Government, pure and simple, is a protection racket. Originally, they promised protection from invading "barbarians." The genius of modern liberalism has been to convince us that we need to be protected from ourselves.

BN said...

The genius of the founding fathers, of course, was to see that we needed protection from the protection racket.

Genius is one thing; the courage to fight for it is much more important.

Hammond X. Gritzkofe said...

BN @ 10:40. Not bad, but I like H.L. Mencken:

“The state — or, to make matters more concrete, the government — consists of a gang of men exactly like you and me. They have, taking one with another, no special talent for the business of government; they have only a talent for getting and holding office. Their principal device to that end is to search out groups who pant and pine for something they can’t get, and to promise to give it to them. Nine times out of ten that promise is worth nothing. The tenth time it is made good by looting ‘A’ to satisfy ‘B’. In other words, government is a broker in pillage, and every election is a sort of advanced auction on stolen goods.”

PB said...

The only way to get money out of politics is to get money away from politicians to spend and prevent them from making laws/regulation the force you to spend money.

Keep the sequestration in place.

dbp said...

"He's criticizing a specific NYT editorial that complains about a provision in the Affordable Care Act that it says, incorrectly, is there "at Republican insistence.""

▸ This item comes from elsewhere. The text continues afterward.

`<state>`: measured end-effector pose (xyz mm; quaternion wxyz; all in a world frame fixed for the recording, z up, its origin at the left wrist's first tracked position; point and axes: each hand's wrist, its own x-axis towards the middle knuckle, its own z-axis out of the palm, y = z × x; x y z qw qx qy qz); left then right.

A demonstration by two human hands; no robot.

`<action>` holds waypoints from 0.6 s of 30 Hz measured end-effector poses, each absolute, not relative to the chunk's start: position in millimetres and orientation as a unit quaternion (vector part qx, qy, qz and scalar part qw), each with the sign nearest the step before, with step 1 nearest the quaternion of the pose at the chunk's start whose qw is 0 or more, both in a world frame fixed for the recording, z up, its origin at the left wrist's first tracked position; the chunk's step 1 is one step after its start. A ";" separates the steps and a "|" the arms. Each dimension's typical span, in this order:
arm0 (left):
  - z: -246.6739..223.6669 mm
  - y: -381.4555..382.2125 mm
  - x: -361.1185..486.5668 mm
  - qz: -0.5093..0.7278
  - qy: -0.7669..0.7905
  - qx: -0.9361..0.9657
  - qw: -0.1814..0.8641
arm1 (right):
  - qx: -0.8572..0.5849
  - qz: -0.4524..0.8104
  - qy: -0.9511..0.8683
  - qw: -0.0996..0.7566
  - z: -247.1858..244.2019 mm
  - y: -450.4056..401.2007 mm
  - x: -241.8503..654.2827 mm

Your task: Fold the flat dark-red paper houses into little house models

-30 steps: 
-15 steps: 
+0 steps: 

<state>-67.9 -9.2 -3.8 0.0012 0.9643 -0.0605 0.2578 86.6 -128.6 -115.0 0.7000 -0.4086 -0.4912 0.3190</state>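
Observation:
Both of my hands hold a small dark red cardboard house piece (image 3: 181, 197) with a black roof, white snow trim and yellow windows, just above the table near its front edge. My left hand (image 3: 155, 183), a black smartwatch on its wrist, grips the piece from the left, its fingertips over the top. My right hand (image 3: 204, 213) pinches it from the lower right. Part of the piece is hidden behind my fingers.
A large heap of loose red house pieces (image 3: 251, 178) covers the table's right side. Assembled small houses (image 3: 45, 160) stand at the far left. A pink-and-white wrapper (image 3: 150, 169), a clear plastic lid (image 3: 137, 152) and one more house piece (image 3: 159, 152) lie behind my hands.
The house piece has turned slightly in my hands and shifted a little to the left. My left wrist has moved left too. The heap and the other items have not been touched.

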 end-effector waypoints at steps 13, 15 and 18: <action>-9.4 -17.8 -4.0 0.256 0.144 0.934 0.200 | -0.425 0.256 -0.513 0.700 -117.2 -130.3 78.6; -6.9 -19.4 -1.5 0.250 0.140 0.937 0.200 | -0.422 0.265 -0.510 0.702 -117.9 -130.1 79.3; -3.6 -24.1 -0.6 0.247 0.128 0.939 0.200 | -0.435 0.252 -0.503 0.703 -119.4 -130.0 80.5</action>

The funny thing is that people actually believe this: As if Republicans in Congress had any input to the law that not a single one of them voted for.

BN said...

Hammond, I like him too. Except for his fascist parts.

Ignorance is Bliss said...

Very nice of you to point out how blatantly biased this particular media outlet is, Mr. Lessig. Now generalize. Now apply that lesson to your plans to severely limit the ability of politicians to get their message out to the public on their own terms.

Do you see the problem?

Matthew Sablan said...

"How could the Republicans have insisted on anything about Obamacare?"

-- They were also literally locked out of most of the meetings where it was written/drafted.

Peter said...

"How could the Republicans have insisted on anything about Obamacare?"

The usual reason for putting something in a bill to appease the opposition party is to obtain a few votes, yet Obamacare was passed with zero Republican votes

Since Republican votes were not needed to pass it, why would anyone have put anything in it for Republicans?